The theoretical background for determining whether a sequence of numbers is correct comes from coding theory. Therefore, if you would like to delve deeper into the mathematical background of error-detecting and error-correcting codes, we recommend the book “Coding Theory” by Ralph Hardo Schulz [1]. It teaches, for example, how error correction works on compact disks (CDs). But don’t worry, we’ll reduce the necessary mathematics to a minimum in this short workshop.

The ISBN is an error-detecting code. Therefore, we can’t automatically correct a detected error. We only know that something is wrong, but we don’t know the specific error. So let’s get a little closer to the matter.

Why exactly 13 digits were agreed upon for ISBN-13 remains speculation. At least the developers weren’t influenced by any superstition. The big secret behind validation is the determination of the residual classes [2]. The algorithms for ISBN-10 and ISBN-13 are quite similar. So let’s start with the older standard, ISBN-10, which is calculated as follows:

1x1 + 2x2 + 3x3 + 4x4 + 5x5 + 6x6 + 7x7 + 8x8 + 9x9 + 10x10 = k modulo 11

Don’t worry, you don’t have to be a SpaceX rocket engineer to understand the formula above.

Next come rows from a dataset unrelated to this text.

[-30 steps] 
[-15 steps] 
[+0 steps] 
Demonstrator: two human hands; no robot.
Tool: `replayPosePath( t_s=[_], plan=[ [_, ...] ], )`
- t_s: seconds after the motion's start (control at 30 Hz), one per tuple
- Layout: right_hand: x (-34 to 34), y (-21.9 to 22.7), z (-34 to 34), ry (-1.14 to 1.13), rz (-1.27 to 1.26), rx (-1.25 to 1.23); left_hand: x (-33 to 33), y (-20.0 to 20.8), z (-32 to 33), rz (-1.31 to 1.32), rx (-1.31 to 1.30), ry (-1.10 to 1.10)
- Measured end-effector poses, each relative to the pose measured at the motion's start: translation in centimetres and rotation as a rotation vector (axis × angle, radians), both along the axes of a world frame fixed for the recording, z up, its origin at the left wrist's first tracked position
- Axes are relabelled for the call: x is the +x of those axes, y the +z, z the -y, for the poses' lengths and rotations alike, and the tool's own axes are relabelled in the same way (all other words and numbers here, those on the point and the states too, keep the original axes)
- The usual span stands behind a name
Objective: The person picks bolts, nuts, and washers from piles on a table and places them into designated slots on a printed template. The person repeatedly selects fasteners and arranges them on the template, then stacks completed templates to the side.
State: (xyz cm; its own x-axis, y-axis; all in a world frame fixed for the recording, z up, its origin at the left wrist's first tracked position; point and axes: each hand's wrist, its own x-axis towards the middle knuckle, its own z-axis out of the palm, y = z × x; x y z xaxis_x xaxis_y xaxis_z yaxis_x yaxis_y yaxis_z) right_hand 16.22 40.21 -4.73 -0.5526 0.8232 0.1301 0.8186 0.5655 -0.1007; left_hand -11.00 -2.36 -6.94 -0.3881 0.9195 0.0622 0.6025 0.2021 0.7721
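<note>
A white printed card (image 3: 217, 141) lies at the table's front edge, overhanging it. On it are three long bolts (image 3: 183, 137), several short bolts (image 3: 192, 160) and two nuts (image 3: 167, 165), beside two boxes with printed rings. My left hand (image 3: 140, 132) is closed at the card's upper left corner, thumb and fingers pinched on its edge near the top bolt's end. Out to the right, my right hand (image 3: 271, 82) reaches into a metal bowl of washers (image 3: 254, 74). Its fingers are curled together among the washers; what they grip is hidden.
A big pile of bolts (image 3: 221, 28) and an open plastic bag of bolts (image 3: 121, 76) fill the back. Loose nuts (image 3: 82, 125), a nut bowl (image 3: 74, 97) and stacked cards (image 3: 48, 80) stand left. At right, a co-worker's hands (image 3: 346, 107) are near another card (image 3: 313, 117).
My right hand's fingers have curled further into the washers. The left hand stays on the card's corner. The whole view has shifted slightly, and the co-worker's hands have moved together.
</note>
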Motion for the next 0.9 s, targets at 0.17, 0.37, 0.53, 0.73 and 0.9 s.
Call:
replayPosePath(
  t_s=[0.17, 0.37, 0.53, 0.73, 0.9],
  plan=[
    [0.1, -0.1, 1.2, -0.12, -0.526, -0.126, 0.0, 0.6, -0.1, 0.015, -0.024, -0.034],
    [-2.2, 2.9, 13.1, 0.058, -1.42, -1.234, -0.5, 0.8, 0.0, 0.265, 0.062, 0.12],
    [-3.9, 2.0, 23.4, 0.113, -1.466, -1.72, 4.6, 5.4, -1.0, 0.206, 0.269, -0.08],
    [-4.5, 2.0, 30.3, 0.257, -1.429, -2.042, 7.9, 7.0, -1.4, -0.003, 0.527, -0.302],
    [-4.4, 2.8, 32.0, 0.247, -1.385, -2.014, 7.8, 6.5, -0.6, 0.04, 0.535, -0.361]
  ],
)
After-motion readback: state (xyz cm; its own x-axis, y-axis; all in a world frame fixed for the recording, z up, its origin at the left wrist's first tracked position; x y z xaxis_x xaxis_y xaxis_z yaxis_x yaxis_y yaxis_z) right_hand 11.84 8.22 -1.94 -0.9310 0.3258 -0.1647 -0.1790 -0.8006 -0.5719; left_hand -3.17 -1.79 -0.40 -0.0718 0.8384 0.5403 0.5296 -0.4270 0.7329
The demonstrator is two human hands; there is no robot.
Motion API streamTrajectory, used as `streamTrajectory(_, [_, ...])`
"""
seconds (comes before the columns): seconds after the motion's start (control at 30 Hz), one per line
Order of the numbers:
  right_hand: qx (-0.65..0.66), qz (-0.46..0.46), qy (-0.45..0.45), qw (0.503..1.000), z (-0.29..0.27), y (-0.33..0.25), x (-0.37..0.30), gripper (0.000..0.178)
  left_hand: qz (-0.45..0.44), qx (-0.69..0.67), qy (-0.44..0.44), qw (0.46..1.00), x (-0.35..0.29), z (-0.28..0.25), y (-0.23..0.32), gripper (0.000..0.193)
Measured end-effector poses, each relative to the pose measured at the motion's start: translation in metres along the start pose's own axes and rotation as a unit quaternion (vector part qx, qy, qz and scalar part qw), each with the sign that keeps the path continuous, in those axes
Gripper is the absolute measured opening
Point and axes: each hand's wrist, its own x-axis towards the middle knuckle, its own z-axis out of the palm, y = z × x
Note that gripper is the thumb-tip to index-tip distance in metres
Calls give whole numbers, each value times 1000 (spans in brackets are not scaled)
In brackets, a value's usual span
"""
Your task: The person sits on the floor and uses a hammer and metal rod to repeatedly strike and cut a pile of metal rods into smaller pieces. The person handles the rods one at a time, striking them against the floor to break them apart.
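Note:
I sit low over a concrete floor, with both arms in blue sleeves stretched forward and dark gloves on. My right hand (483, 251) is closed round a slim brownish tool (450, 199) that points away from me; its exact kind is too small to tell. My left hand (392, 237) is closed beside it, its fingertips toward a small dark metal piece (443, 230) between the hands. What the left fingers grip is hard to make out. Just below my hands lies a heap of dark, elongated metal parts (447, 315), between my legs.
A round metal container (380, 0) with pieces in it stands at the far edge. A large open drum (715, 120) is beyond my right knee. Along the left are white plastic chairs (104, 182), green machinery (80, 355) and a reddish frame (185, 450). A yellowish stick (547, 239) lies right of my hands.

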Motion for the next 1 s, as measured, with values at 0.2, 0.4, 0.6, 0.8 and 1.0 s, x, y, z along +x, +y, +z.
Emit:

We’ll lift the veil of confusion with a small example for ISBN 3836278340. This results in the following calculation:

(1*3) + (2*8) + (3*3) + (4*6) + (5*2) + (6*7) + (7*8) + (8*3) + (9*4) + (10*0) = 220
220 modulo 11 = 0

The last digit of the ISBN is the check digit. In the example given, this is 0. To obtain this check digit, we multiply each digit by its value. This means that the fourth position is a 6, so we calculate 4 * 6. We repeat this for all positions and add the individual results together. This gives us the amount 220. The 220 is divided by 11 using the remainder operation modulo 11. Since 11 fits exactly 20 times into 220, there is a remainder of zero. The result of 220 modulo 11 is 0 and matches the check digit, which tells us that we have a valid ISBN-10.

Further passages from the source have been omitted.